国際交流基金(JF)が実施する「国際交流基金賞」の2026年度の受賞者が決定しました。
JFは「日本の友人をふやし、世界との絆をはぐくむ。」をミッションに、「文化芸術交流」「日本語教育」「日本研究・国際対話」を通じて、世界各地との人的交流を促進し、相互理解と信頼関係の構築を通じて、より豊かな国際社会の実現を目指す独立行政法人です。
JF設立の翌年の 1973 年から実施している本賞は、これまで学術や芸術等のさまざまな文化活動を通じて日本と海外の相互理解促進に顕著な貢献があり、引き続き活躍が期待される個人または団体に授与しています。

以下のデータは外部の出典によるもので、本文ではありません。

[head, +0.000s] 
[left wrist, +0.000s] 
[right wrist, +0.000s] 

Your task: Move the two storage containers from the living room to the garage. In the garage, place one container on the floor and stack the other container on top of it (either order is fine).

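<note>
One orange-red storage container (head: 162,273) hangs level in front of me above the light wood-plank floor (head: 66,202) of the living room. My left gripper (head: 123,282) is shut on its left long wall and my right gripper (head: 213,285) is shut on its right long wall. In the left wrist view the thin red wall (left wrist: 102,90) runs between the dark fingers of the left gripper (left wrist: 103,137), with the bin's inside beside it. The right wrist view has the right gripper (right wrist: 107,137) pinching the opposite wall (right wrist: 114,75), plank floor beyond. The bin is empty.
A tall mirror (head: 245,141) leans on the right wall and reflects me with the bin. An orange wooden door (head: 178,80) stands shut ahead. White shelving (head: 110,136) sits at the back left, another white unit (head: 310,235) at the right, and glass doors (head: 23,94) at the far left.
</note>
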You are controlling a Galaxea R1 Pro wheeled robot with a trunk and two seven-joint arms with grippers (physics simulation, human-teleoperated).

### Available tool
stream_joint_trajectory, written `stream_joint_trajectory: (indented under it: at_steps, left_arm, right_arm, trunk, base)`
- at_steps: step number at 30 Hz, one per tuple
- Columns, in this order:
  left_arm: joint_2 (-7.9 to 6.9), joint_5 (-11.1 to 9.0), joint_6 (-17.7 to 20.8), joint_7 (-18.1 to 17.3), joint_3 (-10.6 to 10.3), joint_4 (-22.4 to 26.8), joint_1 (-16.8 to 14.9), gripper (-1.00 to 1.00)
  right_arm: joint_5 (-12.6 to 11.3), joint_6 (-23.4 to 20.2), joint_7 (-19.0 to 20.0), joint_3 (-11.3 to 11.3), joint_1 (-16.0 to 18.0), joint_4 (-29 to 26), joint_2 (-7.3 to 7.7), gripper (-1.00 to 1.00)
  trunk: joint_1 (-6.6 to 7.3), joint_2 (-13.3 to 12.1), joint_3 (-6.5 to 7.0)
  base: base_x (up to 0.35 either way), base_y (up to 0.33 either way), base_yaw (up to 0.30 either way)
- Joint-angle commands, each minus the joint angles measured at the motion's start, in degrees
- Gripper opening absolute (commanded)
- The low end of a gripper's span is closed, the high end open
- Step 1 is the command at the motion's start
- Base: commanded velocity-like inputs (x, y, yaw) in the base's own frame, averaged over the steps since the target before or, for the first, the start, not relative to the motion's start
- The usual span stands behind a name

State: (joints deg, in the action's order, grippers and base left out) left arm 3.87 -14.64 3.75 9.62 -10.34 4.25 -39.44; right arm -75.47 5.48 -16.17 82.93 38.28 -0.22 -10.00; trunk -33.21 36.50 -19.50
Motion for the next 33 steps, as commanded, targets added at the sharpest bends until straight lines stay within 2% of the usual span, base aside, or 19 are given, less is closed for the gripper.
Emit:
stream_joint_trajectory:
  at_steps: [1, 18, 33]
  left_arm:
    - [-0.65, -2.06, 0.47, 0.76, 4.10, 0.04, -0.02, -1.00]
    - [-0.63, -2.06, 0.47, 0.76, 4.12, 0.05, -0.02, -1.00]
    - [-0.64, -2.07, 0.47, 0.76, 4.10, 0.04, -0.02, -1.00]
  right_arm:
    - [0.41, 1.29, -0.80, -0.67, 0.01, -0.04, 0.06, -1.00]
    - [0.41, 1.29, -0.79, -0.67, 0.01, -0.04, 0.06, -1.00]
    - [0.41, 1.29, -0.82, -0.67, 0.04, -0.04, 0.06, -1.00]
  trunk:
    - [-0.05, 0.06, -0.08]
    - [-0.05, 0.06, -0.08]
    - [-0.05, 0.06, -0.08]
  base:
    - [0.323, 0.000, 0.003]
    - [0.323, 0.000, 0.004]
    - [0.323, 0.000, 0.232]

第 53回となる今年度は、内外各界の有識者及び一般公募により86件の推薦があり、有識者による審査を経て、建築設計事務所 SANAA、福武財団 名誉理事長 福武總一郎氏、ユディツィウム出版社に決定しました。10月21日(水)に授賞式を開催いたします。
■SANAA(サナア)(日本)
西沢立衛氏と妹島和世氏 ©SANAA
【授賞理由】
SANAAは、建築家の妹島和世氏と西沢立衛氏の共同主宰により1995年に設立された建築設計事務所である。「金沢21世紀美術館」(2004年)、「ニュー・ミュージアム」(2007年)、「ルーヴル美術館ランス別館」(2012年)をはじめ、国内外で数多くの文化・教育施設の建築設計を手がけてきた。内と外、さらには建築と環境といった境界を解体しシームレスに再構成するSANAAの建築では、人々と空間の多様で開かれた関係が結び直され、創造的な対話の場がもたらされている。近年の「ニュー・サウス・ウェールズ州立美術館ナーラ・バドゥ館」(2022年)や「Taichung Green Museumbrary」(2025年)においても、SANAAが探究する「公園」のような空間のさらなる深化が示された。建築を通して相互尊重に基づく国際文化交流の基盤を創出し続けるその功績は、国境を越えた普遍的意義を有するものとして極めて高く評価される。今後の活躍も大いに期待され、まさに国際交流基金賞にふさわしい存在である。
金沢21世紀美術館 ©SANAA
福武總一郎氏
【授賞理由】
福武總一郎氏は30年以上にわたり、瀬戸内海の離島で数多くの美術館の開設やアートプロジェクトなどを展開し、「瀬戸内国際芸術祭2010」ではそれらを7つの離島と高松港エリアへと拡張させ、2025年まで6回の同芸術祭を総合プロデューサーとして成功に導いてきた。その拠点となった直島は世界に類のない「アートの島」として国際的な注目を集め、急速な過疎と高齢化の進む地域をアートから活性化させたプロジェクトは、海外からも高く評価されている。ベネッセ賞や福武財団などの取り組みを含め、現代美術を中心とした国内外の数多くのアーティストに作品の創造と地域交流の機会を提供し、国際文化交流の推進と国際相互理解の増進に多大な貢献を果たしている。
『和独大辞典』 © Iudicium Verlag
【授賞理由】
ユディツィウム出版社は、ドイツ・ミュンヘンを拠点とする人文学・社会科学の専門出版社である。1983年の設立以来40年余にわたり日本研究、東アジア研究、ドイツ文学、独語教育等の分野において、東アジアとドイツ語圏、特に日独間の学術交流を牽引し、幅広く翻訳文学や研究書、辞書、学術誌を多数出版してドイツ語圏における東アジア研究のプラットフォームとして持続的に研究と文化理解をサポートしてきた功績は高く評価される。特に四半世紀をかけて編纂・出版に携わった大著『和独大辞典』や、ドイツ語による数多の日本研究に加え、日本のドイツ研究者の研究書や学術誌、シンポジウム記録などの出版のいずれにおいても質の高い出版物を上梓し続け、国際的な文化学術交流に貢献してきた。
ベルリンジャパン・マーケットでの書籍紹介
©Sabine Sommerkamp
■国際交流基金賞とは
国際交流基金賞は国際交流基金設立の翌年である1973(昭和48)年から始まり、2026年度で53回目を迎えます。 本賞では、学術、芸術その他の文化活動を通じて、国際相互理解の増進や国際友好親善の促進に特に顕著な貢献があり、引き続き活動が期待される 個人又は団体を顕彰しています。